The survey by Singapore’s ISEAS-Yusof Ishak Institute examined the role of Islam and its governance in Johor, and the results were released on November 10.
It found that most Johor Malays preferred Muslims to occupy key leadership positions, three in four supported the implementation of hudud while 57% wanted to see the Islamic penal code applied to all, regardless of religion.
ISEAS fellow Norshahril Saat said such conservatism was previously associated with Malays living in rural states like Kelantan, Terengganu and Kedah, and confirmed that “Islamic revivalist thinking” is rising in Johor.
It also found that 94% of Johor Malays agree that the sultan is good guardian of Islam in the state, but do not agree with his views on Arabisation, and the Malaysian Islamic Development Department, and Islamisation.
Ninety per cent of Malays feel that this increased religiosity was a positive development, in contrast to 79% of Chinese and 68 of Indian respondents who disagreed with this statement.
The release of the survey’s results comes after the recent furore over a Muslim-only launderette in Muar, which sparked questions on growing conservatism in the southern state.
Sultan Ibrahim had also previously spoke out against what he perceived to be rising Arabisation in Malay culture.
The sultan’s response to the launderette issue allegedly elicited criticism from a government preacher, which prompted the ruler to order Johor’s religious authorities to cease dealing with their federal counterparts.
The ruler has emerged to be a strident defender of multiculturalism in Johor.
“This never ends. If everything is to be prohibited, we might as well live alone in the cave and not live in society,” he had said recently.

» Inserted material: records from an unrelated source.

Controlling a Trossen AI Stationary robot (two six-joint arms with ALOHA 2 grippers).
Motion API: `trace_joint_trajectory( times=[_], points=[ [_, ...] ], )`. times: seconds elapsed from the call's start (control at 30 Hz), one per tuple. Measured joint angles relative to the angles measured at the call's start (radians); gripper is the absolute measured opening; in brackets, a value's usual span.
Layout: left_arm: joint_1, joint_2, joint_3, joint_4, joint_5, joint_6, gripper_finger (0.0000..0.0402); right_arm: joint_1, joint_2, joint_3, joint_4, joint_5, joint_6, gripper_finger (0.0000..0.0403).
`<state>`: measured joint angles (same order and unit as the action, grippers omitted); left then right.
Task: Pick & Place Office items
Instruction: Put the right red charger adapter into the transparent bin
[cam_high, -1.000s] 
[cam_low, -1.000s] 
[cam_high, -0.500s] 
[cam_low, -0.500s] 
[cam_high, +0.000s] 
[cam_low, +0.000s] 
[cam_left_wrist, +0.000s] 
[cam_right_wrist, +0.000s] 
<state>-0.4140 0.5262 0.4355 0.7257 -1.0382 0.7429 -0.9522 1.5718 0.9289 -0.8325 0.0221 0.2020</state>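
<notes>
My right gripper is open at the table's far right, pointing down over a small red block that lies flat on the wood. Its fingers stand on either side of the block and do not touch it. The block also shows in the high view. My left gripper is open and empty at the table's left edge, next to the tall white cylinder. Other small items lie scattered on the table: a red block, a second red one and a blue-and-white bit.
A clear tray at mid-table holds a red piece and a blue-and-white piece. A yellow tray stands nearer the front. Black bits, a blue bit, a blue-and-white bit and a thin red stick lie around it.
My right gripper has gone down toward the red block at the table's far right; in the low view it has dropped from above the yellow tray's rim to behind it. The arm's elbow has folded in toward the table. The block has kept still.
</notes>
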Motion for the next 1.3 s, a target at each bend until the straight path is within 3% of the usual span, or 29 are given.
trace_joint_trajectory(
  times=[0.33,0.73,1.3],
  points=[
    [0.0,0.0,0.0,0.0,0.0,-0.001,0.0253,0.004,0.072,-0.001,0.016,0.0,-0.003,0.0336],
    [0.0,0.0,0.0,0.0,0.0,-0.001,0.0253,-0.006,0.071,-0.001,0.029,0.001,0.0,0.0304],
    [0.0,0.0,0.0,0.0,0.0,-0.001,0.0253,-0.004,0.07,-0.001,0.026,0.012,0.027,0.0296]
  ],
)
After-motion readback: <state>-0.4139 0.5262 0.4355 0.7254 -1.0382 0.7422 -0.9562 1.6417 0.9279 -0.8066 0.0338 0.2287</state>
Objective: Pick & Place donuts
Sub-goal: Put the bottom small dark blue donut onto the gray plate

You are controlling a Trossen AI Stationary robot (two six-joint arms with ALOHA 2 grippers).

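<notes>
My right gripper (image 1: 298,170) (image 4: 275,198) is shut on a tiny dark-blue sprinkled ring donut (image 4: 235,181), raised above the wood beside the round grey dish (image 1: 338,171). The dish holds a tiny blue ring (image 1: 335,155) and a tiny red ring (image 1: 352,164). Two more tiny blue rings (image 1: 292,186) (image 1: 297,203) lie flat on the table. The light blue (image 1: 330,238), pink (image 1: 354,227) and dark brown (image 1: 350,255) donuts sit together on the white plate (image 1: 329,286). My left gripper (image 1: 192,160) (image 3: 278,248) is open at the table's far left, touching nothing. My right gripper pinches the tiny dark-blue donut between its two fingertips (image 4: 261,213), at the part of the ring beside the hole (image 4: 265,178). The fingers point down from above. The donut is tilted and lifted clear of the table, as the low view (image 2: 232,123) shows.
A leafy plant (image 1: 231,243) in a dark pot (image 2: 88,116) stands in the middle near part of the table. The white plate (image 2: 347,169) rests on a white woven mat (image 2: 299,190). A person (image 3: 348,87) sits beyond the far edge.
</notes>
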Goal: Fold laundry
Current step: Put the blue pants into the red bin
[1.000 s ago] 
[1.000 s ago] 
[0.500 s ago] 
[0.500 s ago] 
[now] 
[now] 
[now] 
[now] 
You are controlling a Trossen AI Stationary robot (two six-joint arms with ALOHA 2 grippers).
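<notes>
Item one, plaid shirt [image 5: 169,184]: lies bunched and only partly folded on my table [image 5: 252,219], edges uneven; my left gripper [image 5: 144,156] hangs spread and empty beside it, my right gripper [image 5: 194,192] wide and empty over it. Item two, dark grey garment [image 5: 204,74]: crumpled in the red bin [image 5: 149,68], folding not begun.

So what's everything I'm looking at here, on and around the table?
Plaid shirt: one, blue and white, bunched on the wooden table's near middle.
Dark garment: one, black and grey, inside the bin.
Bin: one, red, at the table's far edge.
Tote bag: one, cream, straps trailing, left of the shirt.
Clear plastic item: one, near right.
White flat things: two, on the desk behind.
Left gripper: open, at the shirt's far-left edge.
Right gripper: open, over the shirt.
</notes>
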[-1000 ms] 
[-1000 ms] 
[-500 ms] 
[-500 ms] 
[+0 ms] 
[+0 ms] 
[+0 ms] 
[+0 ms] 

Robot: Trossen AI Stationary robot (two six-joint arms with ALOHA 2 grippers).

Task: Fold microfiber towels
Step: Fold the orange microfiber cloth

Despite the sultan’s views, many Malays in Johor are still tilting towards conservatism.
A housewife who lives near the Muar Muslim-only launderette says she will be questioned in the afterlife about her actions as a Muslim and not as a Malaysian or Johorean.
Sharina Abdullah, 45, told the Straits Times that the business owner was merely giving options to Muslims, and not being racist or discriminatory towards non-Muslims.
A mosque committee chairman in Mersing, Musa Mahat, 50, said “it’s everyone’s right to choose how he wants his clothes cleaned”.
Norshahril of ISEAS said Johorean Malays, the sultan and scholars may perceive Arabisation differently, but it is the exclusive attitude that some people adopt that matters.
“Whether you are a Sufi, Wahabi or Salafi, that doesn’t matter. It’s whether you adopt an exclusivist attitude, that matters,” he said.
“The rise of exclusivism is something that we should not tolerate, particularly selecting leaders based on their religion rather than their merits, attitudes or capabilities.”
Rashaad Ali, an analyst with the S. Rajaratnam School of International Studies (RSIS), said some Malay-Muslims would support the implementation of hudud “solely on the basis that it is ‘Islamic’ and their identity as a Muslim almost obligates them to lend support”.
The survey is part of the institute’s study on social, economic and political trends in Johor. A previous survey in 2013 did not examine religion but looked into attitudes towards governance and economy, Iskandar Malaysia and Singapore.